Version the gold set in the repo · not a spreadsheet, not a shared Notion page. Any change to it requires a PR with reviewer sign-off. The eval harness pins to a specific gold-set version so you can compare eval runs across time fairly.

Regression blocking

CI fails the build when any metric drops more than 5 points from the baseline. Baseline updates only merge when a human explicitly approves · not automatically on every improvement.

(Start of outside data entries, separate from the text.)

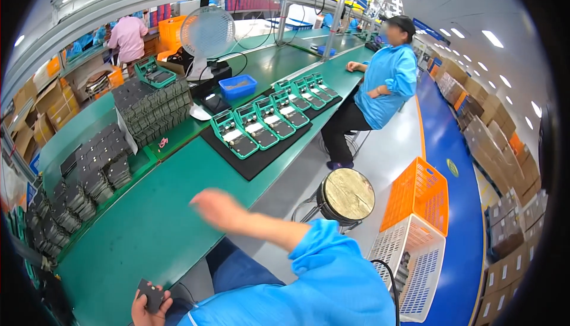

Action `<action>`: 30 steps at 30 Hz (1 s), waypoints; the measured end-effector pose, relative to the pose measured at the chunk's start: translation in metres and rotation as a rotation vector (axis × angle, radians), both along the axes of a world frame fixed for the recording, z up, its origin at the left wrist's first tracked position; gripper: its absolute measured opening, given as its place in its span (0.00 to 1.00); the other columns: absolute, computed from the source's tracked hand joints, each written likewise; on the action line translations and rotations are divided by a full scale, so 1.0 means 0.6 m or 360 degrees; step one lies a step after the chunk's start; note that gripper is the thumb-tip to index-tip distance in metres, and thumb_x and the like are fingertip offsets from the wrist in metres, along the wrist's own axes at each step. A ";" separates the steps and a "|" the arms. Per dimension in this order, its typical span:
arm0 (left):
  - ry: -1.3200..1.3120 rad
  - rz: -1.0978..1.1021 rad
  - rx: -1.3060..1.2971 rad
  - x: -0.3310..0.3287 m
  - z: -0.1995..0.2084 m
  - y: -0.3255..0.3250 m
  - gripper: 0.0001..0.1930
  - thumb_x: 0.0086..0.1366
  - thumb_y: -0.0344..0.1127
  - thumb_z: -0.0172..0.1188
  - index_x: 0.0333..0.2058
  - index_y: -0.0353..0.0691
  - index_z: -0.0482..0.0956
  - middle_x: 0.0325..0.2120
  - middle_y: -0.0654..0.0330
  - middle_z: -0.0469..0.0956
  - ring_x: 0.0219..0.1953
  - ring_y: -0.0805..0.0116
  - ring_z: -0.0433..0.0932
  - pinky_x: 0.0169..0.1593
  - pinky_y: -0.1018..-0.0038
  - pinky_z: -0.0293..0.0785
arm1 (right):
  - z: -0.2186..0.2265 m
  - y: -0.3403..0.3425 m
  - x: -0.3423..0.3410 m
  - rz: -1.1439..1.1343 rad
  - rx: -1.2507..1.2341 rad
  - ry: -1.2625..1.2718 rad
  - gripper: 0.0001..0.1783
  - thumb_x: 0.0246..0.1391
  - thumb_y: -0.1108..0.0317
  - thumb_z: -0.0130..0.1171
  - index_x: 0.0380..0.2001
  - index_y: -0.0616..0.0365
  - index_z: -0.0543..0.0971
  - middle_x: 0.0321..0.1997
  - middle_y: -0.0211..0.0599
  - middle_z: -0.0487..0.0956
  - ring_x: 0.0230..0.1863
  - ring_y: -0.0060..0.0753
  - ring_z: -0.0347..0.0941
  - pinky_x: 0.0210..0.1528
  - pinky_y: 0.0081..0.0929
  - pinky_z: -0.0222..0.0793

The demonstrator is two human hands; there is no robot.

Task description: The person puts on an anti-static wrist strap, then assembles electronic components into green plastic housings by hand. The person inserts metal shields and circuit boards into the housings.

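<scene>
At the near left edge of the green bench [142, 219], my left hand [139, 311] is closed around a small dark grey flat plate [151, 295] with a light spot on it. My right hand [218, 207] hovers over the bench's front edge, its fingers smeared by motion, so I cannot make out anything in it. Ahead of that hand, a row of green frames [242, 145] with dark and white plates inside rests on a black mat [256, 169]. To the left stand several stacks of similar dark plates [98, 154].
Behind the frames are a blue bin [237, 87] and a white fan [206, 32]. A person in blue [386, 76] sits at the bench ahead. On my right are a round stool [349, 194], an orange crate [414, 195] and a white crate [424, 266].
</scene>
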State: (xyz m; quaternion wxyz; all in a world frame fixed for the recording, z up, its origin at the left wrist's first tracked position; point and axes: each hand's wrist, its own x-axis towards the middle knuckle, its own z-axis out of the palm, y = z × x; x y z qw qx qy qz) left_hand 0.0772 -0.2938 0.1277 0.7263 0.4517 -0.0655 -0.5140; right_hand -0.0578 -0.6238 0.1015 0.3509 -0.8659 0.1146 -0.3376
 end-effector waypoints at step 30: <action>-0.0316 0.0462 -0.0062 0.014 -0.052 0.179 0.18 0.68 0.38 0.42 0.51 0.33 0.67 0.48 0.55 0.69 0.50 0.66 0.68 0.54 0.72 0.65 | 0.002 0.437 0.206 0.1655 -0.0474 -0.0345 0.30 0.33 0.68 0.64 0.44 0.61 0.68 0.46 0.48 0.65 0.49 0.51 0.59 0.50 0.41 0.61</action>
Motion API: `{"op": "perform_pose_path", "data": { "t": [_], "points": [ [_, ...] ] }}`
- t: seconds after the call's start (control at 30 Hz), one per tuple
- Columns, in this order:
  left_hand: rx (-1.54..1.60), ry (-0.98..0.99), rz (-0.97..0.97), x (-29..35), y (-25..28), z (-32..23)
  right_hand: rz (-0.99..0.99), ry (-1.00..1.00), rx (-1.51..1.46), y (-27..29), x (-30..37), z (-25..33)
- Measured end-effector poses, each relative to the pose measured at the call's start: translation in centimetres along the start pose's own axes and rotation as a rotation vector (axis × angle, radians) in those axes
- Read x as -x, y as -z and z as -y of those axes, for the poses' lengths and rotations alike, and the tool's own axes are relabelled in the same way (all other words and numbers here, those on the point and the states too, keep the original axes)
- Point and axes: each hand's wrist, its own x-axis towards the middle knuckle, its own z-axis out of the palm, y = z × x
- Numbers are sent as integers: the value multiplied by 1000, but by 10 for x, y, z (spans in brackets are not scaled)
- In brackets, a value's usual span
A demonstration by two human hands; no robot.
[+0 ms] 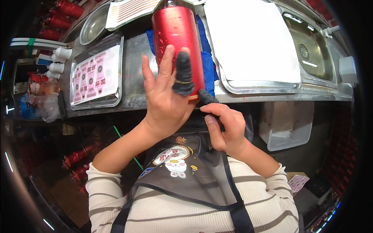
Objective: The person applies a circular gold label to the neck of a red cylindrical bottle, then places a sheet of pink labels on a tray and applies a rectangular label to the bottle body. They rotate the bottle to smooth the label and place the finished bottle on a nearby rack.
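A glossy red cylinder (175,29) with water drops and a metal fitting at its far end lies lengthwise on a blue towel (208,68). Over its near half is my left hand (167,97), fingers spread and stretched out. One of them wears a dark grey cloth cover held by a thin band. My right hand (229,126) is closed in a pinch beside the cylinder's near end. Another dark grey finger cover (208,97) shows just beyond its fingertips; whose finger it is on, I cannot tell. Anything in the pinch is hidden.
Left on the metal counter is a tray (119,70) with a sheet of pink labels (95,75). A white sheet (252,42) covers a tray on the right, beside a sink (311,50). Below hangs a translucent bin (287,128). More red cylinders (79,157) stand low left.
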Motion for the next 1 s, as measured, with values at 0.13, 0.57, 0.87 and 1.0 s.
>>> {"op": "perform_pose_path", "data": {
  "t": [0.13,0.57,0.87,1.0],
  "points": [
    [246,151,-146,31,-16,12,16,-158,-23,4,4,5],
    [681,352,-9,52,-6,23,42,-216,120,4,2,14],
    [983,396,-73,46,-13,14,182,282,344,9,-14,28],
    [908,434,-235,38,-7,39,382,257,304,-21,-31,35]
  ]
}}
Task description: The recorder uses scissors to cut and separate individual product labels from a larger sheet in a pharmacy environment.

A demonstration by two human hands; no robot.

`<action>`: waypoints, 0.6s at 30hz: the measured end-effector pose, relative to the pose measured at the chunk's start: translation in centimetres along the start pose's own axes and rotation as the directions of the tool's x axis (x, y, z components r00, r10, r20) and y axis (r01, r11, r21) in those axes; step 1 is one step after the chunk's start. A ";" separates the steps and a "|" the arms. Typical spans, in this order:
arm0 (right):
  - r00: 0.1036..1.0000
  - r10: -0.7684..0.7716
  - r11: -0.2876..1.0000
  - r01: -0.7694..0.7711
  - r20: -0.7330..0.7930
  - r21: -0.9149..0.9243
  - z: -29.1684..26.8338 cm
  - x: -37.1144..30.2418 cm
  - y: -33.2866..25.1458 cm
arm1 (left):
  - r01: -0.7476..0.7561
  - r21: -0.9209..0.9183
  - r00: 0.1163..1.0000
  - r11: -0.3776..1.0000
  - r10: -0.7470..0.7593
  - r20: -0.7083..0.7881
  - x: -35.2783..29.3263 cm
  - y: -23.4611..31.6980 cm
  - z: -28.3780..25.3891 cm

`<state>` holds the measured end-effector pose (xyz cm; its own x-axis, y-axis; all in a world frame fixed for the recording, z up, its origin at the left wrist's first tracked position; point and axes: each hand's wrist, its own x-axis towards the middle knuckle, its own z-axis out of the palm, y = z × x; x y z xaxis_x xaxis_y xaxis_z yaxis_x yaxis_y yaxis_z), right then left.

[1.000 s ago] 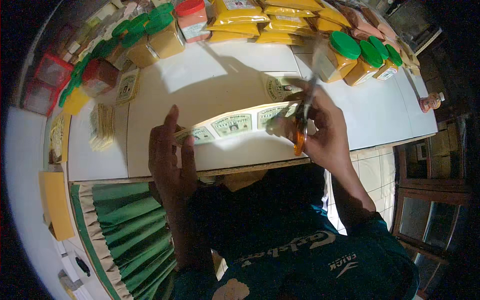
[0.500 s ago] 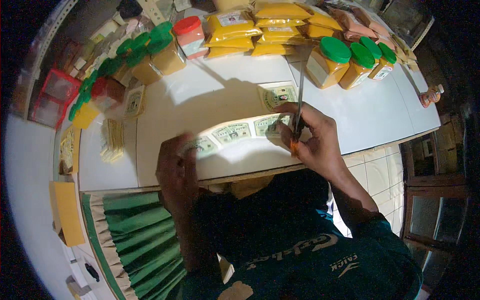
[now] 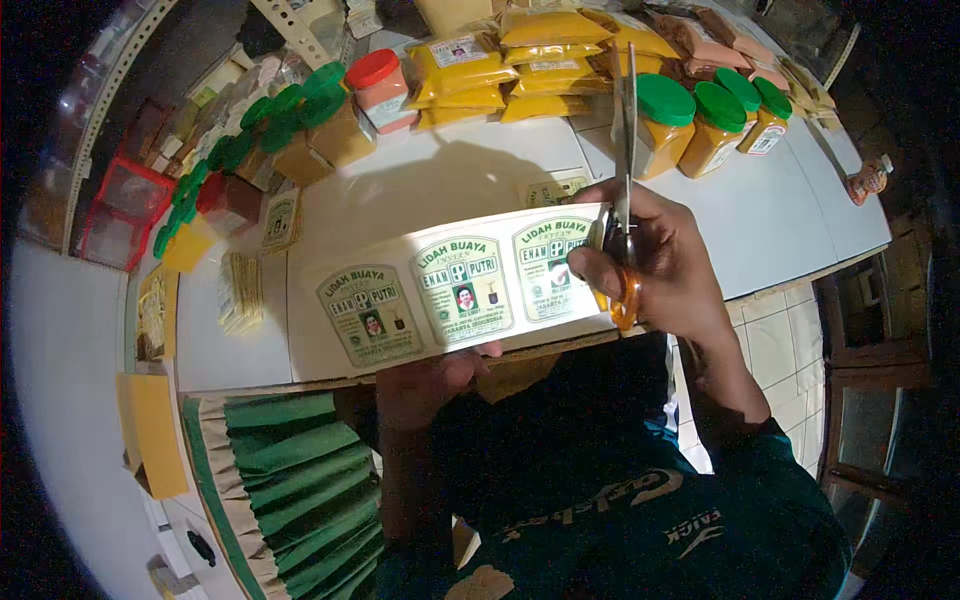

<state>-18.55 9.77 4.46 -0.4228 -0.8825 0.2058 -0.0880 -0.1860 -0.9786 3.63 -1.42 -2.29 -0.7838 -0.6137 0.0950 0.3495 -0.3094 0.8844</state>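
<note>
A white paper strip printed with three green oval labels is lifted close to the camera. My left hand holds it from underneath, mostly hidden behind the paper. My right hand grips orange-handled scissors at the strip's right end, blades pointing up and away. A cut label lies on the white table behind the strip.
Green-lidded jars of yellow powder stand at the back right, yellow packets behind them, a red-lidded jar and more green-lidded tubs to the left. Label stacks lie left. A green pleated cloth hangs below the table edge.
The label strip has been lifted from the table toward the camera. My left hand moved under it, and the scissors swung upright at its right end.
</note>
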 end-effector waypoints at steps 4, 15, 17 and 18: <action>0.996 0.059 0.996 -0.054 0.068 -0.075 -1.0 0.3 -0.3 | 0.025 0.430 0.965 0.902 0.092 -0.248 0.7 1.9 3.6; 0.981 0.180 0.944 -0.192 0.069 0.269 -2.9 -6.1 0.1 | 0.277 0.246 0.825 0.929 -0.098 -0.557 2.0 1.4 4.0; 0.920 0.271 0.958 -0.286 0.284 0.013 -1.9 -7.9 0.1 | 0.222 0.158 0.802 0.962 -0.088 -0.591 2.2 1.2 5.1; 0.852 0.346 0.938 -0.322 0.392 -0.128 -1.5 -7.7 -0.3 | 0.171 0.107 0.788 0.979 -0.071 -0.612 2.3 1.3 5.7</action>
<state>-16.65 17.27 3.19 -0.0370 -0.9860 -0.1628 -0.0615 0.1648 -0.9844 -0.68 0.90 1.65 -0.3279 -0.9061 -0.2673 0.1528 -0.3301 0.9315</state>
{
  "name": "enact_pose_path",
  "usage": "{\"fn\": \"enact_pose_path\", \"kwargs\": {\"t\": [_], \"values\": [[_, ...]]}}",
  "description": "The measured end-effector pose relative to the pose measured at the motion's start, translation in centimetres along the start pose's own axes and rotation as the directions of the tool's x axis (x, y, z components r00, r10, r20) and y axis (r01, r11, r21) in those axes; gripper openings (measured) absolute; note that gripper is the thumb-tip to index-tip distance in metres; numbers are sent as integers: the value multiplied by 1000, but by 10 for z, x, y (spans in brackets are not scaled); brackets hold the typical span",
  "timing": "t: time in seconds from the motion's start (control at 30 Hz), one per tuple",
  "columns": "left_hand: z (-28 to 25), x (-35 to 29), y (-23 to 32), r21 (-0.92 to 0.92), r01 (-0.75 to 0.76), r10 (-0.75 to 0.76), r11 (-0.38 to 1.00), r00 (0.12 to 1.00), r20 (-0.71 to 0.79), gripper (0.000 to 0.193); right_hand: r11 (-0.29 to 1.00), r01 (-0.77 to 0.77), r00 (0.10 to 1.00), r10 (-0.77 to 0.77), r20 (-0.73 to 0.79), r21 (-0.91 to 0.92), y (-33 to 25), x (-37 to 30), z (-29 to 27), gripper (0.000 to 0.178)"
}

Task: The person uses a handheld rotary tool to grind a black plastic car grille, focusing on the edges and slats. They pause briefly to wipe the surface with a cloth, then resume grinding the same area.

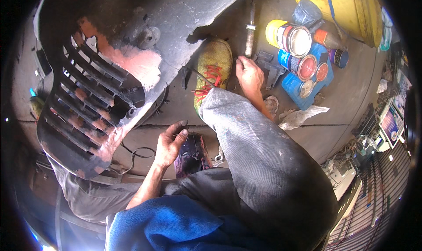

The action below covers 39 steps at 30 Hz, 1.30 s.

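Observation:
My right hand is closed at the lower end of a soldering iron, whose thin metal tip points away from me. Beside my raised knee, my left hand has its thumb and fingers drawn together; whatever they hold is too small to make out. A dark plastic bumper panel with slats fills the left side, close to my left hand. Pink filler covers patches of it, and its right edge is ragged. Beneath my left hand lies a dark, purple-streaked object.
My yellow shoe stands between the panel and my right hand. To the right are a yellow can, a blue can, a blue tray and a crumpled white sheet. A cable curls under the panel. A wrench lies near my leg.

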State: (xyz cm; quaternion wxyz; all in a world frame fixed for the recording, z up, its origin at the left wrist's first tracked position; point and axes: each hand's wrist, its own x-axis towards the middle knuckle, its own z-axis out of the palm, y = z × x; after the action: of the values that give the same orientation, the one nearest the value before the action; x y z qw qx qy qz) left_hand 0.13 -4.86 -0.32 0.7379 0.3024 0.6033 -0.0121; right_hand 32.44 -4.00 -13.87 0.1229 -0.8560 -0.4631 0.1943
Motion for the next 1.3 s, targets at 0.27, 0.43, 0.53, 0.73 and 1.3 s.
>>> {"fn": "enact_pose_path", "kwargs": {"t": [0.27,0.43,0.53,0.73,1.3], "values": [[2,5,8,68,-13,12,998,1000,18,43,998,-18,999,20,38,-62,1,3,8,23],[0,-2,-1,-111,39,-36,993,999,29,43,996,-14,971,34,235,-88,-9,16,4,21],[-2,5,-12,-88,-4,8,996,999,38,44,997,-15,990,25,142,-73,-3,9,-7,21],[-3,5,-13,-56,-35,36,998,999,33,45,978,204,979,-204,3,-42,15,-2,-1,25],[11,-26,79,-254,-290,312,923,949,52,38,696,-230,851,-195,487,680,-87,17,-120,8]]}}
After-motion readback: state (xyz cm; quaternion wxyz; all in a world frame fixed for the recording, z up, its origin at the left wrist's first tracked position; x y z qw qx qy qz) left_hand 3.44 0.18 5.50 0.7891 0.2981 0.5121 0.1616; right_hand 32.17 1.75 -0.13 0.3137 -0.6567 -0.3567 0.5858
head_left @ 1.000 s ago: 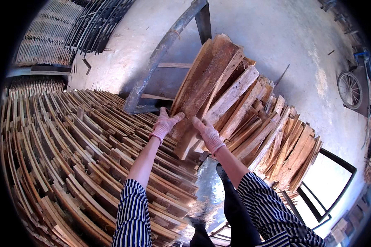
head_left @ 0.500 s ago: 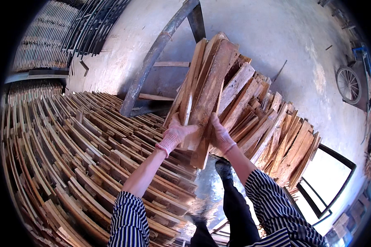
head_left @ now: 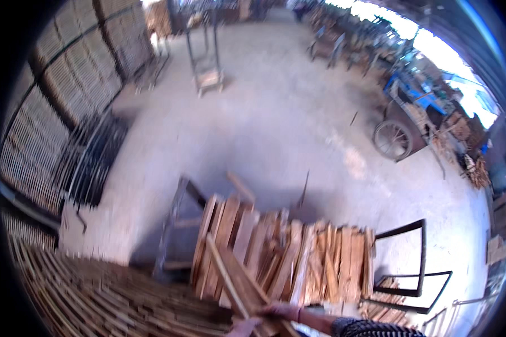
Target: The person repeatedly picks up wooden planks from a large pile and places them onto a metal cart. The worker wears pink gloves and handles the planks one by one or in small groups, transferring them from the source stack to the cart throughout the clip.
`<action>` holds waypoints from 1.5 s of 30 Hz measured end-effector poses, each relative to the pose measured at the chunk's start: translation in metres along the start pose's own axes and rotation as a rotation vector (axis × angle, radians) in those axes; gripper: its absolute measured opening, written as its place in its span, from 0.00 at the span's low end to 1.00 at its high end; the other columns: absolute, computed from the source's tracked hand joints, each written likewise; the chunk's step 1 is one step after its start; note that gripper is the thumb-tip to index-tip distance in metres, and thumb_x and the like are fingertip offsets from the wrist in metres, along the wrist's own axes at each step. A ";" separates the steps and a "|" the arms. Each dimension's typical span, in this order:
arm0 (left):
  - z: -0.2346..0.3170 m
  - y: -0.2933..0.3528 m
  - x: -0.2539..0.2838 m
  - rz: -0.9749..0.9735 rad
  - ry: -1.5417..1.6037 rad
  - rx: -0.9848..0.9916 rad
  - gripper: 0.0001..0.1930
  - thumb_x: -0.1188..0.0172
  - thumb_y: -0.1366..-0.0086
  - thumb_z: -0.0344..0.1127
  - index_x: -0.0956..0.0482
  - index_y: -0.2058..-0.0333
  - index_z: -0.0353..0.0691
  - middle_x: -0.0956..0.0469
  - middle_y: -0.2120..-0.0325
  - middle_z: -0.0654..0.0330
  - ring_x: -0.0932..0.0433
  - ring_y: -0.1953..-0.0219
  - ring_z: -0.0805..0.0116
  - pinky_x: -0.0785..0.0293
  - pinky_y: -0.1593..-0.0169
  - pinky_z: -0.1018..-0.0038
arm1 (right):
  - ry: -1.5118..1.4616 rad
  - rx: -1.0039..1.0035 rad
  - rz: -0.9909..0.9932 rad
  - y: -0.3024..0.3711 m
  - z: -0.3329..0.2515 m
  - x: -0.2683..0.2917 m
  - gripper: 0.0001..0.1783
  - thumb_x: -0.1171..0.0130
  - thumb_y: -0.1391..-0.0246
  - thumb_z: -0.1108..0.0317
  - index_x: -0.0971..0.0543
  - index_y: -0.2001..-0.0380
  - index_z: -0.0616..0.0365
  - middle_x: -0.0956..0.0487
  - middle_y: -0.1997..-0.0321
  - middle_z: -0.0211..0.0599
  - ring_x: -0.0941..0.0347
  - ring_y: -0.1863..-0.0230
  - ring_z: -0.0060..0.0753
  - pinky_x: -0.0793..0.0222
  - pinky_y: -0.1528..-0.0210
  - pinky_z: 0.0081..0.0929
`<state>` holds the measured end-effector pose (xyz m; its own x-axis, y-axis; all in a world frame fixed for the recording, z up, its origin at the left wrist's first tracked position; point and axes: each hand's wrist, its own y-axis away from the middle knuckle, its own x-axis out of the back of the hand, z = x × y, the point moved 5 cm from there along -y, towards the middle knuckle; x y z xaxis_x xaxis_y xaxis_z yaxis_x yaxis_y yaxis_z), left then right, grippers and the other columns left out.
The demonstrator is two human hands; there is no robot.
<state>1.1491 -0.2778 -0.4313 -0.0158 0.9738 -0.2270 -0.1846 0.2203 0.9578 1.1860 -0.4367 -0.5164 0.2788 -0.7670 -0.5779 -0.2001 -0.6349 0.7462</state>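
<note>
Low at the frame's bottom edge, the right hand (head_left: pixel 278 310) has its fingers wrapped around wooden slats (head_left: pixel 233 281) that slant up and away from the knuckles. Just beside it, the left hand (head_left: pixel 243 326) is blurred; grip cannot be told. Beyond the fingertips leans the stack of planks (head_left: pixel 298 258), still large. Left of the hands spreads the laid-out slat pile (head_left: pixel 95 292), so sorting looks midway.
</note>
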 end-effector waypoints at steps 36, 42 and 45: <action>-0.360 0.653 -0.007 0.750 0.610 -1.213 0.33 0.32 0.38 0.25 0.34 0.35 0.35 0.21 0.52 0.53 0.19 0.57 0.61 0.18 0.50 0.61 | 0.488 0.949 -0.602 0.370 0.125 -0.507 0.44 0.33 0.47 0.60 0.36 0.30 0.66 0.22 0.43 0.33 0.29 0.46 0.24 0.30 0.44 0.25; -0.412 0.645 0.079 0.316 0.625 -1.512 0.50 0.26 0.46 0.41 0.44 0.28 0.40 0.30 0.38 0.49 0.26 0.40 0.49 0.22 0.40 0.52 | 1.215 1.103 -0.257 0.421 0.157 -0.636 0.52 0.24 0.54 0.53 0.37 0.29 0.58 0.18 0.48 0.50 0.20 0.48 0.45 0.25 0.51 0.34; -0.446 0.676 0.062 0.325 0.678 -1.551 0.45 0.26 0.43 0.49 0.36 0.34 0.31 0.25 0.43 0.47 0.23 0.44 0.50 0.22 0.40 0.54 | 1.424 0.979 -0.187 0.449 0.177 -0.674 0.57 0.25 0.55 0.54 0.44 0.27 0.59 0.22 0.44 0.60 0.23 0.44 0.57 0.24 0.50 0.41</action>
<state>0.5849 -0.0935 0.1235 -0.5454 0.6781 -0.4926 -0.7855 -0.6186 0.0181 0.7416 -0.2210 0.1498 0.7952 -0.3495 0.4954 -0.3690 -0.9274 -0.0618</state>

Stops drift where 'small' regressions compound.

if current_score < baseline_score - 0.05:
    raise AssertionError(
        f'Regression · {metric}: {current_score:.3f} < {baseline_score:.3f} - 0.05'
    )

Weekly canary against live model

Beyond PR-blocking evals, we run the same suite weekly against the live production traffic · catches drift between what CI saw at merge time and what happens in the wild (query distribution shift, prompt-template drift, data-staleness).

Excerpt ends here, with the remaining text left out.